The records below hold a stretch from the line with "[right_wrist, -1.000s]" through the line with "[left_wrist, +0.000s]"; return exactly those lines, ends included, and nothing more.

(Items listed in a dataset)

* * * *

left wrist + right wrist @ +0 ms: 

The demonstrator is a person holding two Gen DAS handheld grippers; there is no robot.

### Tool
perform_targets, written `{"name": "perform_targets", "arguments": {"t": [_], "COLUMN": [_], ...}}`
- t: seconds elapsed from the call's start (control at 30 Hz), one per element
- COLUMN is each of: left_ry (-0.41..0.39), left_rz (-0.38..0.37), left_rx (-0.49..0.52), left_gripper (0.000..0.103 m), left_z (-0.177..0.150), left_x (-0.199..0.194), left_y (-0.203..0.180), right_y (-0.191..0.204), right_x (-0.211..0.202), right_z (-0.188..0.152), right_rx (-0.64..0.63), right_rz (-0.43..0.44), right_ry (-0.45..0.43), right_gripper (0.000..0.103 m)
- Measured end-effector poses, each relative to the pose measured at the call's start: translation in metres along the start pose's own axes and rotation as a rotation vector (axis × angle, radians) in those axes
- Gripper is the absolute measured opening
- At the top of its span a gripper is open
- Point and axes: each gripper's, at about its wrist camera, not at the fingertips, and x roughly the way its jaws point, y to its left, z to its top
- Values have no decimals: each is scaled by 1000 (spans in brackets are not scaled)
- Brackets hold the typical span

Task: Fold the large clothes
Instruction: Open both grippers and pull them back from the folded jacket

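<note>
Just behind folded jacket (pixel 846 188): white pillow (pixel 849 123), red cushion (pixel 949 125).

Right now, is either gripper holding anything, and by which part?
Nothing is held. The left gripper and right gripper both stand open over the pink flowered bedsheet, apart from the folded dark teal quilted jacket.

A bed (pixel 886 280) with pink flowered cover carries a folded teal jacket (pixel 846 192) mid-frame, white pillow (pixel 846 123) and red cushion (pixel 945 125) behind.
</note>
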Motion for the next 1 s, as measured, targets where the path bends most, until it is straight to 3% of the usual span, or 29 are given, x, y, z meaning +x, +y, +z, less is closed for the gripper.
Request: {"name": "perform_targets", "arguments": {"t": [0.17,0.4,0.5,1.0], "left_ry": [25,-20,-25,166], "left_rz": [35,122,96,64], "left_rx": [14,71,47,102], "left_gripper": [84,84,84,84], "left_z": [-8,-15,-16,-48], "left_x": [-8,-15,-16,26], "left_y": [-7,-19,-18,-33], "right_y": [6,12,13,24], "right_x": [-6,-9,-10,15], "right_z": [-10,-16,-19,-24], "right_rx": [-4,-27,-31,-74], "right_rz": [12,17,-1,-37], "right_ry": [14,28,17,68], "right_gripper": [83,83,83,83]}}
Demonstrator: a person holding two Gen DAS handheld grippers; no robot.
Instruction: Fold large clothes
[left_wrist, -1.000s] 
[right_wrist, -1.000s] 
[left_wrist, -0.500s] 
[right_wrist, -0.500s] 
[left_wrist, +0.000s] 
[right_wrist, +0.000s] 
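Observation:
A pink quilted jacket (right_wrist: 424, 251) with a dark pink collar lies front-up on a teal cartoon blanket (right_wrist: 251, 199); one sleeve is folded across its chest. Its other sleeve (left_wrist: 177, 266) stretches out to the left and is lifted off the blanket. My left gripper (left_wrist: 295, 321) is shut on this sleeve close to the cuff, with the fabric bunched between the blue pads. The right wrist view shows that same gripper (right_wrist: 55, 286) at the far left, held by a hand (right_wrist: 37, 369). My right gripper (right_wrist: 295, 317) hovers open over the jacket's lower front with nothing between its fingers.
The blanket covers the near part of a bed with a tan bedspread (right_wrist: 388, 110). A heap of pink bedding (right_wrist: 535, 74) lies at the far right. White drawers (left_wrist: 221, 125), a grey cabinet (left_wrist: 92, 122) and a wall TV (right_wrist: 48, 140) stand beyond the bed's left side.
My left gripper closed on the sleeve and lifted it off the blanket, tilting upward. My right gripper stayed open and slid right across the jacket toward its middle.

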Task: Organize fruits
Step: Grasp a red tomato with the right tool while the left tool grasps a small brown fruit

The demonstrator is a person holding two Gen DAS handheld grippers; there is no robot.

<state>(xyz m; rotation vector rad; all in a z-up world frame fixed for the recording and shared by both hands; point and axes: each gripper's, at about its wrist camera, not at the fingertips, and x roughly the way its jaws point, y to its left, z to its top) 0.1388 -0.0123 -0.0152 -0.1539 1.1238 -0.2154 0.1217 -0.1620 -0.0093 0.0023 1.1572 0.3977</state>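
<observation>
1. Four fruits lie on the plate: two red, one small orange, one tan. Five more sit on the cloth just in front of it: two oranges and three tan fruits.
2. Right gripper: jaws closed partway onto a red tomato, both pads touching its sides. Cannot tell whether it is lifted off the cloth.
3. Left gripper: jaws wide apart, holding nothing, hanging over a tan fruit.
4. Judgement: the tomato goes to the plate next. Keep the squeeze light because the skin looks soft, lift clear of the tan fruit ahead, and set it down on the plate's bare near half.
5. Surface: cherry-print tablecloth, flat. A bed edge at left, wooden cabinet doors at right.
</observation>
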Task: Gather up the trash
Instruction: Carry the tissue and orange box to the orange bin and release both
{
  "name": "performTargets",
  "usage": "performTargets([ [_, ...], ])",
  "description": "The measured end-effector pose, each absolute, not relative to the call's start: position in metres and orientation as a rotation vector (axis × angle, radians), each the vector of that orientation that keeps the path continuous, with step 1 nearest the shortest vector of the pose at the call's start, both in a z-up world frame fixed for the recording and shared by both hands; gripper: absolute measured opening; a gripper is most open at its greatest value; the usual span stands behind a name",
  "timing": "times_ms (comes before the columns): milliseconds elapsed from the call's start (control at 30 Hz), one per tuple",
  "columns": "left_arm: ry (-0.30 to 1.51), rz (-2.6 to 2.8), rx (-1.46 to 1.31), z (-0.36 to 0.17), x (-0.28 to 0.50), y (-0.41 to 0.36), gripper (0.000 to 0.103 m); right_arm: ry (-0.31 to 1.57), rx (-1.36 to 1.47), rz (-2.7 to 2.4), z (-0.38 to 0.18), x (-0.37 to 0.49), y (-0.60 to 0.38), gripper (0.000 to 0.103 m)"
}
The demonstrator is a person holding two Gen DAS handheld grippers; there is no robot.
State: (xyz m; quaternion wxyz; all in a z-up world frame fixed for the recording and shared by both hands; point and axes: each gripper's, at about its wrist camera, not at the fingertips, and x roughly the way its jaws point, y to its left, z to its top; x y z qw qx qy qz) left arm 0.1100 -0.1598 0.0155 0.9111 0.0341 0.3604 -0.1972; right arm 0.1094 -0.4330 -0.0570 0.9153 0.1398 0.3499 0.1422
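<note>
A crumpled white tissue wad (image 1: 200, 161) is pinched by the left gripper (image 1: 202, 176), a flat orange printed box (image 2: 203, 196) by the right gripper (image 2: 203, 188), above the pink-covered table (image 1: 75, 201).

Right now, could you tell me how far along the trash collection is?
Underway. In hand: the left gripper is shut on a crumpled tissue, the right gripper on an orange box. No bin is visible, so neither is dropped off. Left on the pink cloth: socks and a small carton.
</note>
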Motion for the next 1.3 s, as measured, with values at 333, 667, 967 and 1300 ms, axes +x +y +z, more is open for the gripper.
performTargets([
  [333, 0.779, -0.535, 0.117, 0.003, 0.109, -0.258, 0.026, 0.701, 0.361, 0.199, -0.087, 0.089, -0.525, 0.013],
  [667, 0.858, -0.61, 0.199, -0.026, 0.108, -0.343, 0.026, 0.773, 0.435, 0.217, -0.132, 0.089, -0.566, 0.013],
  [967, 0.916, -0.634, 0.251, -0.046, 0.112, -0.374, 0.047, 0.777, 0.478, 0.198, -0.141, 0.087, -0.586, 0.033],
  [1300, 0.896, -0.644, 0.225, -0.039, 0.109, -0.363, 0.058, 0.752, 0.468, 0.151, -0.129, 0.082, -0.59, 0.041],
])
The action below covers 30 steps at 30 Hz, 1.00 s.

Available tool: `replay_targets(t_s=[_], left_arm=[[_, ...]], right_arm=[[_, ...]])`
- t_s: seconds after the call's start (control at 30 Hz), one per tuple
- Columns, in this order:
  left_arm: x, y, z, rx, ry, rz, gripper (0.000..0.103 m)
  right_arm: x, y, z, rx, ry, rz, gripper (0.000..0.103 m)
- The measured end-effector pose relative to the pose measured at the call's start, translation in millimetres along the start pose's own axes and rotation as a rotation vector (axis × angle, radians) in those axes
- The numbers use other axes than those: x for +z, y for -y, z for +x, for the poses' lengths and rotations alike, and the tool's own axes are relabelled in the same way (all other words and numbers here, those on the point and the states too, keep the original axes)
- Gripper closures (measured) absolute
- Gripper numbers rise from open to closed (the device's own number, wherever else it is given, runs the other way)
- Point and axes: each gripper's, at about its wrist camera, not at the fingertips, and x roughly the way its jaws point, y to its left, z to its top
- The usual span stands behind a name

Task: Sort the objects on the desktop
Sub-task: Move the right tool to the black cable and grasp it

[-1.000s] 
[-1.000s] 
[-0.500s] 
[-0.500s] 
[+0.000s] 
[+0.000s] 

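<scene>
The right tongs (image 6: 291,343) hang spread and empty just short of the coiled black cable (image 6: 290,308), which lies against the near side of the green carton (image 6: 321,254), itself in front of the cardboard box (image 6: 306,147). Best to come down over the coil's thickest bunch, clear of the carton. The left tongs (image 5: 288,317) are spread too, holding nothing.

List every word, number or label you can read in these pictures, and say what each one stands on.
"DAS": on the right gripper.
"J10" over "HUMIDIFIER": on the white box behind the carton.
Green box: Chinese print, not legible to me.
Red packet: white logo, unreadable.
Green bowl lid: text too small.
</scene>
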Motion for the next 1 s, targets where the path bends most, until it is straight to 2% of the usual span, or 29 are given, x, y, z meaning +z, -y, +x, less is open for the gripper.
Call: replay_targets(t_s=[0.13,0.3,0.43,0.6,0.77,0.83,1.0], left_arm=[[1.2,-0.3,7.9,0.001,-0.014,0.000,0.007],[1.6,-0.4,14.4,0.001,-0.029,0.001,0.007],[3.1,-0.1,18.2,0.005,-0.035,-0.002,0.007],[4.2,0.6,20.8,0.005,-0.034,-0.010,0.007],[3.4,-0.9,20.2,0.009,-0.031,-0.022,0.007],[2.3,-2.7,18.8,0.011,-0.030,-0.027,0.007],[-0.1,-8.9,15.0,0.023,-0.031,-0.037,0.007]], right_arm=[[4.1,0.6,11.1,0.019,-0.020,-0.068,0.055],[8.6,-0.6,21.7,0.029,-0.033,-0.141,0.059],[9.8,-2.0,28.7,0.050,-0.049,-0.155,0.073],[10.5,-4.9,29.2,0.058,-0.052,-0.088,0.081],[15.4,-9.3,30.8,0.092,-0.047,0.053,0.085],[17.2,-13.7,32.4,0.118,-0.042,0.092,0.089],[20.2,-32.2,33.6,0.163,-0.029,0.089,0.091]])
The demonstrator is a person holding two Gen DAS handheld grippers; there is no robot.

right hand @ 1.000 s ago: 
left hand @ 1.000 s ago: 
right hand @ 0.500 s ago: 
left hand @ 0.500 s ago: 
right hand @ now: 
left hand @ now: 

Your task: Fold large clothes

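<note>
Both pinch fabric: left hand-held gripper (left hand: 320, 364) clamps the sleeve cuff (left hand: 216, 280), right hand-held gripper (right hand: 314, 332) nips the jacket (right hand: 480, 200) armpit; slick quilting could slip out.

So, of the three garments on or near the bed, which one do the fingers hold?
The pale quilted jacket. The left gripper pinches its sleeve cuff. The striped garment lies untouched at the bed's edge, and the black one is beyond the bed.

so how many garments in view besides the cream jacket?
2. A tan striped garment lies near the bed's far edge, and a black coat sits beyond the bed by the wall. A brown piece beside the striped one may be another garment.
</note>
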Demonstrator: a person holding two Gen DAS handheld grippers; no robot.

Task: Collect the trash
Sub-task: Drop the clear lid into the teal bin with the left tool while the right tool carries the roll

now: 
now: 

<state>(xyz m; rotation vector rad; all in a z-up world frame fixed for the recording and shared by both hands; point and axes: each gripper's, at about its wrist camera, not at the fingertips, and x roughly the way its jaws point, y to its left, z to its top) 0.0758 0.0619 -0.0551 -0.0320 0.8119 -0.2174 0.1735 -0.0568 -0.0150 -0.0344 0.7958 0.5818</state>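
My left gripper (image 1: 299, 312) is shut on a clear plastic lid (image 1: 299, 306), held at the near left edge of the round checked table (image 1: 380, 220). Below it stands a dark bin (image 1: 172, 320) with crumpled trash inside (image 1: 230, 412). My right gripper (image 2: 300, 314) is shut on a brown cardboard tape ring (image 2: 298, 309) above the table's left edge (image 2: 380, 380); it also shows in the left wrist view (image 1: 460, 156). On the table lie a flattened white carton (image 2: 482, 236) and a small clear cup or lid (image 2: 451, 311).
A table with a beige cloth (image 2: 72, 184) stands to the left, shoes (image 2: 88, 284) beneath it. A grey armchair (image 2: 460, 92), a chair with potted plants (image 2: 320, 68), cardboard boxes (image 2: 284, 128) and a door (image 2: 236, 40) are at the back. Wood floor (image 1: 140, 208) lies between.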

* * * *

Output for this task
[right_wrist, -1.000s] 
[left_wrist, -0.500s] 
[right_wrist, -0.500s] 
[left_wrist, +0.000s] 

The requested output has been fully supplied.